Repeat the data exactly, so that every line matches the original.

═════ Recorded information

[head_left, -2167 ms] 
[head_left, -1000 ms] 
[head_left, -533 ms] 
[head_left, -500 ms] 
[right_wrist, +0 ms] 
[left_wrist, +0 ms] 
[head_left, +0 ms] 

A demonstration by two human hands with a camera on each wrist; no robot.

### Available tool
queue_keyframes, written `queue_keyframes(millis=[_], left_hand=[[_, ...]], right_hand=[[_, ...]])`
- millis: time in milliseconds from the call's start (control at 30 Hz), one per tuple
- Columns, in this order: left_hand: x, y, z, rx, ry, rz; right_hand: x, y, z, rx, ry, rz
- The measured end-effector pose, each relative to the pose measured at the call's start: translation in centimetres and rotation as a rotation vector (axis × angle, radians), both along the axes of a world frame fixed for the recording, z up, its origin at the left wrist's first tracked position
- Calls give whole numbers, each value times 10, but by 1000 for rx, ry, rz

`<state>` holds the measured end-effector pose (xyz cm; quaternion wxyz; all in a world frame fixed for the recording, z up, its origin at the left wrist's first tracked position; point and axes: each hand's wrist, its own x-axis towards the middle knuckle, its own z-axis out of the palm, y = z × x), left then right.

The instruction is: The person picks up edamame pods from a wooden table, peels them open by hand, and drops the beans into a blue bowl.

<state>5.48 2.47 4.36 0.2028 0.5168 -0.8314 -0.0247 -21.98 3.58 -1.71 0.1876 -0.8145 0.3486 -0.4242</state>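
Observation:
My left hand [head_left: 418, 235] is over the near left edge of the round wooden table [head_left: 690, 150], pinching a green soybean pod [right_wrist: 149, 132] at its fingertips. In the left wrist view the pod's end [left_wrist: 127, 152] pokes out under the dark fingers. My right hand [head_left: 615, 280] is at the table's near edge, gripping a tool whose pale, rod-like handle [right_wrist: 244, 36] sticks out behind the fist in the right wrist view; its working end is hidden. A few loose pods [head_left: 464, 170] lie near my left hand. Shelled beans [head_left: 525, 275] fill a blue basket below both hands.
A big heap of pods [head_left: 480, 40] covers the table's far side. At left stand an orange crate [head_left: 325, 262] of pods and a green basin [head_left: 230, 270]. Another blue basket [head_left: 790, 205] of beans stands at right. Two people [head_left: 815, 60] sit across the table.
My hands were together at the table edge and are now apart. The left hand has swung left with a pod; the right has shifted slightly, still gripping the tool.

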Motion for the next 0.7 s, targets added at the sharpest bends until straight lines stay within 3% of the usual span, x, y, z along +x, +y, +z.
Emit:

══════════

* [Response box]
[head_left, -2167 ms] 
[head_left, -1000 ms] 
[head_left, -533 ms] 
[head_left, -500 ms] 
[right_wrist, +0 ms] 
[left_wrist, +0 ms] 
[head_left, +0 ms] 

A demonstration by two human hands with a camera on each wrist; no robot.

### Available tool
queue_keyframes, written `queue_keyframes(millis=[_], left_hand=[[_, ...]], right_hand=[[_, ...]])`
- millis: time in milliseconds from the call's start (control at 30 Hz), one per tuple
- Columns, in this order: left_hand: x, y, z, rx, ry, rz; right_hand: x, y, z, rx, ry, rz
- The measured end-effector pose, each relative to the pose measured at the call's start: translation in centimetres and rotation as a rotation vector (axis × angle, radians), both along the axes of a world frame fixed for the recording, z up, its origin at the left wrist's first tracked position
- Calls give whole numbers, each value times 10, but by 1000 for rx, ry, rz

`<state>` holds the measured end-effector pose (xyz cm; quaternion wxyz; all in a world frame fixed for the recording, z up, its origin at the left wrist's first tracked position; point and axes: each hand's wrist, its own x-axis towards the middle knuckle, its own z-axis out of the palm, y = z × x), left then right.

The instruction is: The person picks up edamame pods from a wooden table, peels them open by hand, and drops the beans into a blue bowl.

<state>5.48 2.47 4.36 0.2028 0.5168 -0.8314 -0.0247 -21.98 3.58 -1.71 0.1876 -0.8145 0.3486 -0.4242</state>
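Observation:
My left hand [head_left: 418, 235] is over the near left edge of the round wooden table [head_left: 690, 150], pinching a green soybean pod [right_wrist: 149, 132] at its fingertips. In the left wrist view the pod's end [left_wrist: 127, 152] pokes out under the dark fingers. My right hand [head_left: 615, 280] is at the table's near edge, gripping a tool whose pale, rod-like handle [right_wrist: 244, 36] sticks out behind the fist in the right wrist view; its working end is hidden. A few loose pods [head_left: 464, 170] lie near my left hand. Shelled beans [head_left: 525, 275] fill a blue basket below both hands.
A big heap of pods [head_left: 480, 40] covers the table's far side. At left stand an orange crate [head_left: 325, 262] of pods and a green basin [head_left: 230, 270]. Another blue basket [head_left: 790, 205] of beans stands at right. Two people [head_left: 815, 60] sit across the table.
My hands were together at the table edge and are now apart. The left hand has swung left with a pod; the right has shifted slightly, still gripping the tool.
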
Motion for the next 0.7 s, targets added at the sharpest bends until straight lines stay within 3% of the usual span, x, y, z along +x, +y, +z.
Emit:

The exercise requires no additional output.